Logging Machine Learning Experiments with MLflow

Machine learning development is inherently experimental. You try different algorithms, tweak hyperparameters, preprocess data in various ways, and iterate through dozens or even hundreds of model variations. Without systematic experiment tracking, this process becomes chaotic—you lose track of what worked, can’t reproduce promising results, and waste time re-running experiments you’ve already tried. MLflow provides a lightweight, flexible solution for logging experiments that integrates seamlessly into your existing ML workflow, whether you’re training models locally, in notebooks, or on distributed clusters.

Understanding MLflow’s Tracking Architecture

MLflow’s tracking system revolves around a few core concepts that, once understood, make experiment logging intuitive. At the highest level, you have experiments, which group related runs together. Each run represents a single execution of your model training code—one hyperparameter configuration, one dataset version, one attempt. Within each run, you log three types of information: parameters (input configurations), metrics (output measurements), and artifacts (files like models, plots, or datasets).

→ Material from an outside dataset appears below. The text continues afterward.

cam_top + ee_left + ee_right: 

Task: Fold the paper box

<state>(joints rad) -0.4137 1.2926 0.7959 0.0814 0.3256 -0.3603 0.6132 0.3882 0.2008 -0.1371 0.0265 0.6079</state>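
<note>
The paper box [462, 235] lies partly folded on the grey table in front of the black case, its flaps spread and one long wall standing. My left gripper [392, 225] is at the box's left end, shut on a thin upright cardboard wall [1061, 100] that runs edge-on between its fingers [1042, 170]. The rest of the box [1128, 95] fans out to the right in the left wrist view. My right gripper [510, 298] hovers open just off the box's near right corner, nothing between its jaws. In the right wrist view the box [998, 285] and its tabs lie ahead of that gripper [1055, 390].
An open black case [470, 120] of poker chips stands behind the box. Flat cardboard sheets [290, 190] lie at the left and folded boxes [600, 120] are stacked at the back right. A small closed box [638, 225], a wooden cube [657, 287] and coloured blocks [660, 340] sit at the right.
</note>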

The tracking server can run locally or remotely. For individual development, the local file-based backend suffices:

import mlflow

# Uses ./mlruns directory by default
mlflow.set_tracking_uri("file:./mlruns")

# Create or set experiment
mlflow.set_experiment("sentiment-classification")

For team collaboration, you’d deploy a tracking server with a database backend (PostgreSQL, MySQL) and artifact storage (S3, Azure Blob, GCS). The beauty of MLflow’s design is that your logging code remains identical regardless of backend—change the tracking URI and everything else stays the same.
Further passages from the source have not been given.